The State Journal – Every business faces ups and downs, and how a business reacts and adapts to a downturn plays a large part in its success. Read
During tough economic times, businesses often face difficult decisions and can be forced to lay off valuable, trained employees in order to survive. Not only do businesses lose their skilled employees and the time and resources spent training them, but workers lose their jobs, families lose their incomes and communities lose tax revenue.
Under West Virginia’s current unemployment system, businesses do not have the flexibility to arrange alternatives to layoffs. Instead, the state’s unemployment system incentivizes layoffs, because layoffs are the only cost-saving option our unemployment system supports.
But across the country, more and more states are modifying their unemployment systems to provide employers greater flexibility when facing possible layoffs, through a program called work sharing. The way work sharing works is simple: When facing a temporary downturn, a business can reduce its workers’ hours, while the workers collect partial unemployment benefits based on the reduced hours. This allows the business to temporarily cut costs without resorting to layoffs.
The benefits of work sharing are easy to see. Employees get to keep their jobs and benefits, and avoid any risk of long-term unemployment. Businesses get to save money while keeping their work force intact. And when economic times are better, the business is fully staffed and ready to go, with no need for rehires and retraining.
As for costs, work sharing is cost-neutral for both the state and for businesses.
It’s true that work sharing benefits are paid out of state unemployment trust funds, and are charged back to the business when calculating their experience rating. But absent work sharing, those same benefits would be paid out and charged back due to layoffs. The only difference is, under work sharing, nobody loses his or her job.

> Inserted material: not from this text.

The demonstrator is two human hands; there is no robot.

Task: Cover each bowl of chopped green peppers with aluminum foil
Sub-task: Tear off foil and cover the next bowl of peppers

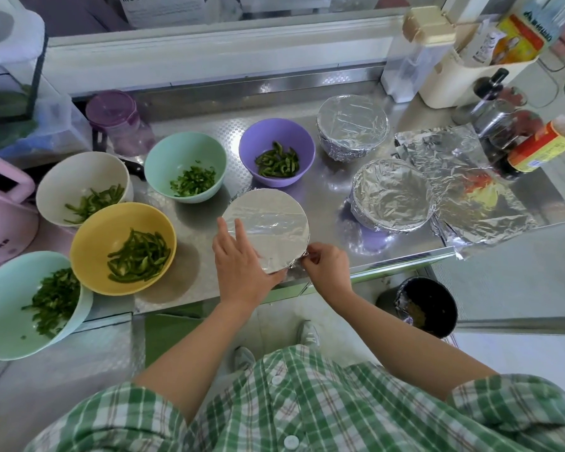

West Virginia’s current system allows for partial unemployment benefits following a reduction in hours under limited circumstances. But the requirements for partial unemployment are rigid, usually requiring a reduction in hours of more than 50 percent. Work sharing not only allows for more employees to qualify, it puts the decision about how to reduce hours in the hands of the employer.
The best part about work sharing is that it is completely voluntary. Work sharing is only used by businesses that apply for it. Businesses still have the right to enact layoffs, but with work sharing they have an alternative that will preserve their trained and knowledgeable workforce, while at the same time saving jobs, at a cost no greater than conventional layoffs.
Work sharing is a great example of businesses and their employees working together for their mutual benefit.
The policy has enjoyed broad bipartisan support for more than 30 years, and now 24 states give their businesses the option to use work sharing. Most recently, Republicans and Democrats, and labor and business groups have worked together to support work sharing in neighboring Ohio.
Tony Seegers, director of labor and human resources policy for the Ohio Chamber of Commerce, called work sharing, “a useful tool for employers and employees to weather difficult economic situations,” while the Ohio Manufacturer’s Association said work sharing is, “a win/win/win for employers, employees and communities.” And after work sharing legislation passed with strong bipartisan support in the Ohio House of Representatives, Speaker of the House Representative William Batchelder said work sharing is, “something that should be celebrated at a time when differing viewpoints and inability to compromise seem to be at their highest levels.”
Right now, federal incentives have made it the ideal time to adopt work sharing. These incentives include grants for startup, implementation and outreach, as well as the temporary financing of benefits.
Leaders in West Virginia, both in the Legislature and in the business community, should follow suit with their colleagues in other states and come together to support a policy that is “based in the spirit of cooperation” and grant West Virginia businesses the opportunity to use work sharing to keep their workers on the job.